Mr. Putin's recently publicized plan to establish a "Eurasian Union" ? a strong economic, and potentially political, alliance of former Soviet states ? has rekindled fears among many in the West that Russia's strategic goal is to bring back the USSR and return to its historic rivalry with the US.

"We had hoped that the reset with the US might help Russia move into a friendlier, closer relationship with the West, but that seems to be fading fast," says Viktor Kremeniuk, deputy director of the official Institute of USA-Canada Studies in Moscow. "Now it seems the general opinion in the US is that Russia is fast becoming an authoritarian state with the scarecrow figure of Putin as its next president. It's all starting to feel a bit hopeless."

In a Washington Post interview earlier this month, Republican presidential contender Mitt Romney, often seen as moderate, is quoted as saying that Putin "dreams of rebuilding the Russian empire." Obama's reset of relations "has to end ... we have to show strength," Mr. Romney added.

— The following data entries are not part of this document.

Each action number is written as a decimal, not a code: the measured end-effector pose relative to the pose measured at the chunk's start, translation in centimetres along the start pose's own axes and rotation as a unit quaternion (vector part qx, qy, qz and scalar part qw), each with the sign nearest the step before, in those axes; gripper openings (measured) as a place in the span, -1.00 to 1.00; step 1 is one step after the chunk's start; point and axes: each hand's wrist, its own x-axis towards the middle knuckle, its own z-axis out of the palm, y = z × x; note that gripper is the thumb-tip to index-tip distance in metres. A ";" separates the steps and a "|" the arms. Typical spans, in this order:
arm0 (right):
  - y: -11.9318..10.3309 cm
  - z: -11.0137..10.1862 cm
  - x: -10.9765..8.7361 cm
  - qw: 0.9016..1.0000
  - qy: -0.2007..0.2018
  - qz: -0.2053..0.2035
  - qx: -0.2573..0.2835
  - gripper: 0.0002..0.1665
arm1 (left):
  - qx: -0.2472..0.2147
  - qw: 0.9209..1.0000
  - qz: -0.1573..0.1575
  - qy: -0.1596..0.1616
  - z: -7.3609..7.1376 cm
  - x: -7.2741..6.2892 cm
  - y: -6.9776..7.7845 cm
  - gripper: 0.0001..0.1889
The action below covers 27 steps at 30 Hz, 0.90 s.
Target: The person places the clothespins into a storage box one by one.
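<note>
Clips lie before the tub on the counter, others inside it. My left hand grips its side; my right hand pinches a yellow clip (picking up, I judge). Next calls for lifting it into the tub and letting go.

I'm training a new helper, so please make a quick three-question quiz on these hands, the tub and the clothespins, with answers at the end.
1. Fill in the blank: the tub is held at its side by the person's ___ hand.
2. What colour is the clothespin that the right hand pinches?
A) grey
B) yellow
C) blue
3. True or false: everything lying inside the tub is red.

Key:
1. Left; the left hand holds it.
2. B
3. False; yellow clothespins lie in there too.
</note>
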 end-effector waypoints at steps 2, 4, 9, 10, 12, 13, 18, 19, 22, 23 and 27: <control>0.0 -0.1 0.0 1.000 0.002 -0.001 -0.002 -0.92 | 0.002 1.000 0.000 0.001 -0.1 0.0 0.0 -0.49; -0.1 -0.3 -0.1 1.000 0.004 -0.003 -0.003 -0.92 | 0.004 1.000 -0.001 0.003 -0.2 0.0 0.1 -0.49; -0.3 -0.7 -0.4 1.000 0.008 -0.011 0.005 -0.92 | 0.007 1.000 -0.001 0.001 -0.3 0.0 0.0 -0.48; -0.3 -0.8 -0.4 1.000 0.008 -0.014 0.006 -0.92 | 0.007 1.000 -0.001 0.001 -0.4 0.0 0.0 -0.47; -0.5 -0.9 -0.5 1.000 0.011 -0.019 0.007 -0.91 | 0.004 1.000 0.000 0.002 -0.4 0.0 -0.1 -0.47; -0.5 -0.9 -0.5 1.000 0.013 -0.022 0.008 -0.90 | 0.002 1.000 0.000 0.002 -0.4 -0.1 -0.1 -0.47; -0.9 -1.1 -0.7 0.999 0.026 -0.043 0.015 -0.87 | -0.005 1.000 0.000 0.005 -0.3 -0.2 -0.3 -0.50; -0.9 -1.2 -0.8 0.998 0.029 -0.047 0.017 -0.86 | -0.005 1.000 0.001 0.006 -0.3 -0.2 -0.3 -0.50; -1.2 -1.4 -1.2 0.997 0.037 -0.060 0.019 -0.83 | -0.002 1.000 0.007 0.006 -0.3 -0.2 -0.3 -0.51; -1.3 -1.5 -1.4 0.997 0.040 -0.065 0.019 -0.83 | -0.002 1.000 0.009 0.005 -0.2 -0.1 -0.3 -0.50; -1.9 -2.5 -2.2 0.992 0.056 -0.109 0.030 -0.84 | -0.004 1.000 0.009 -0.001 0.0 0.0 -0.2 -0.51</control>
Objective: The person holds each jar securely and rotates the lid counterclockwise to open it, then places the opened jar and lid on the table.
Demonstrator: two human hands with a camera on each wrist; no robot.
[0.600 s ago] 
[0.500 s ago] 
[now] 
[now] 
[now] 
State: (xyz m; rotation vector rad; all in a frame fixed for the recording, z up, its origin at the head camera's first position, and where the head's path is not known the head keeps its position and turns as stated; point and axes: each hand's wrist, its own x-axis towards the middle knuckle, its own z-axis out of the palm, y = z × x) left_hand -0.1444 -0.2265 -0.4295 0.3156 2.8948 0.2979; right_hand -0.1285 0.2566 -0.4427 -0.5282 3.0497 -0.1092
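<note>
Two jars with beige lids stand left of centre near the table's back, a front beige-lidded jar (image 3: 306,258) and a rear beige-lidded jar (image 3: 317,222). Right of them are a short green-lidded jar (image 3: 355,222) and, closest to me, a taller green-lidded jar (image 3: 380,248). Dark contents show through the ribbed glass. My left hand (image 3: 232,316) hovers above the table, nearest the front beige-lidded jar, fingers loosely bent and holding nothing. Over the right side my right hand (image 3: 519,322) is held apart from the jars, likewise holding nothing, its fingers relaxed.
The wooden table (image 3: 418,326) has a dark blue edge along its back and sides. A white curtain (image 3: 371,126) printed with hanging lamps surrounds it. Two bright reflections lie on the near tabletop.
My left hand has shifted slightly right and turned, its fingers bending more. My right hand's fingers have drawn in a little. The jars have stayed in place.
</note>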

At a Washington conference Tuesday, Republican House Speaker John Boehner slammed Russia's "use of old tools and old thinking" as an attempt "to restore Soviet-style power and influence," and called for tougher measures to rein in Russian ambitions. At the same meeting, Garry Kasparov, a leader of the banned Other Russia opposition movement, urged Americans to heed Ronald Reagan's advice and treat Putin's Russia as an "evil empire" beyond the pale of civilized nations.